--- START ---

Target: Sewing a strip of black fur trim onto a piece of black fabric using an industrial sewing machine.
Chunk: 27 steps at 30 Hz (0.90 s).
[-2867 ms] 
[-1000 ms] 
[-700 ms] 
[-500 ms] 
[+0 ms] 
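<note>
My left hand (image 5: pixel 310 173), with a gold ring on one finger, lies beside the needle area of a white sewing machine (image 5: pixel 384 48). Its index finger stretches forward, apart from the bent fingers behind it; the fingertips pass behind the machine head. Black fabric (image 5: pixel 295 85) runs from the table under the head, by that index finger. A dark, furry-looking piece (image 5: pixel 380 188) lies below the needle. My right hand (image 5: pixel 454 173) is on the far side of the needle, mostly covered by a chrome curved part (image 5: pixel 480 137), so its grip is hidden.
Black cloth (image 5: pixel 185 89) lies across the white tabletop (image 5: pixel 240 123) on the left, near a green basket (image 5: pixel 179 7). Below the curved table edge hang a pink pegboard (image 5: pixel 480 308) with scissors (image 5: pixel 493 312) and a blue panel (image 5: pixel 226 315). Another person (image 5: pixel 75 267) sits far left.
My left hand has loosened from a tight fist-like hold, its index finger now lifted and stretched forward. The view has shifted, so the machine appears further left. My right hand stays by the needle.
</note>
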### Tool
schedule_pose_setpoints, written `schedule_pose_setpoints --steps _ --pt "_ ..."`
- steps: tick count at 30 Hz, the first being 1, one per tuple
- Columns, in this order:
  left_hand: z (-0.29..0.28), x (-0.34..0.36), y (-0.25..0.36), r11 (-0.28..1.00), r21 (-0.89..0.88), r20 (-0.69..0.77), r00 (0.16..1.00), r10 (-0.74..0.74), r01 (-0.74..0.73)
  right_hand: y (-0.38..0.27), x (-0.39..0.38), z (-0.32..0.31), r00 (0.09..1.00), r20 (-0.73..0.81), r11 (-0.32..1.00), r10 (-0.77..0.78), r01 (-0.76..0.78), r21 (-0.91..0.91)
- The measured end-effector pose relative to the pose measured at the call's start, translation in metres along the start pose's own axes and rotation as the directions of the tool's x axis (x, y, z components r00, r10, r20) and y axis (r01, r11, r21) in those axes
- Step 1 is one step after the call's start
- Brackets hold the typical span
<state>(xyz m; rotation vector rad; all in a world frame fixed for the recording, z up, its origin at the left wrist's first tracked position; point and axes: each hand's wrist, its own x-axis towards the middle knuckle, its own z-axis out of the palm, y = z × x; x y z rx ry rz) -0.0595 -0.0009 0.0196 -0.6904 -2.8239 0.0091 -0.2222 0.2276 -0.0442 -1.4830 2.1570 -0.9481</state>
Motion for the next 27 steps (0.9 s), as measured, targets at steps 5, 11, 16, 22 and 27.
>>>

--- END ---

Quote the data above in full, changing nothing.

Target: Sewing a strip of black fur trim onto a piece of black fabric using an industrial sewing machine.
Chunk: 27 steps at 30 Hz (0.90 s).
[-2867 ms] 
[-1000 ms] 
[-700 ms] 
[-500 ms] 
[+0 ms] 
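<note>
My left hand (image 5: pixel 310 173), with a gold ring on one finger, lies beside the needle area of a white sewing machine (image 5: pixel 384 48). Its index finger stretches forward, apart from the bent fingers behind it; the fingertips pass behind the machine head. Black fabric (image 5: pixel 295 85) runs from the table under the head, by that index finger. A dark, furry-looking piece (image 5: pixel 380 188) lies below the needle. My right hand (image 5: pixel 454 173) is on the far side of the needle, mostly covered by a chrome curved part (image 5: pixel 480 137), so its grip is hidden.
Black cloth (image 5: pixel 185 89) lies across the white tabletop (image 5: pixel 240 123) on the left, near a green basket (image 5: pixel 179 7). Below the curved table edge hang a pink pegboard (image 5: pixel 480 308) with scissors (image 5: pixel 493 312) and a blue panel (image 5: pixel 226 315). Another person (image 5: pixel 75 267) sits far left.
My left hand has loosened from a tight fist-like hold, its index finger now lifted and stretched forward. The view has shifted, so the machine appears further left. My right hand stays by the needle.
</note>
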### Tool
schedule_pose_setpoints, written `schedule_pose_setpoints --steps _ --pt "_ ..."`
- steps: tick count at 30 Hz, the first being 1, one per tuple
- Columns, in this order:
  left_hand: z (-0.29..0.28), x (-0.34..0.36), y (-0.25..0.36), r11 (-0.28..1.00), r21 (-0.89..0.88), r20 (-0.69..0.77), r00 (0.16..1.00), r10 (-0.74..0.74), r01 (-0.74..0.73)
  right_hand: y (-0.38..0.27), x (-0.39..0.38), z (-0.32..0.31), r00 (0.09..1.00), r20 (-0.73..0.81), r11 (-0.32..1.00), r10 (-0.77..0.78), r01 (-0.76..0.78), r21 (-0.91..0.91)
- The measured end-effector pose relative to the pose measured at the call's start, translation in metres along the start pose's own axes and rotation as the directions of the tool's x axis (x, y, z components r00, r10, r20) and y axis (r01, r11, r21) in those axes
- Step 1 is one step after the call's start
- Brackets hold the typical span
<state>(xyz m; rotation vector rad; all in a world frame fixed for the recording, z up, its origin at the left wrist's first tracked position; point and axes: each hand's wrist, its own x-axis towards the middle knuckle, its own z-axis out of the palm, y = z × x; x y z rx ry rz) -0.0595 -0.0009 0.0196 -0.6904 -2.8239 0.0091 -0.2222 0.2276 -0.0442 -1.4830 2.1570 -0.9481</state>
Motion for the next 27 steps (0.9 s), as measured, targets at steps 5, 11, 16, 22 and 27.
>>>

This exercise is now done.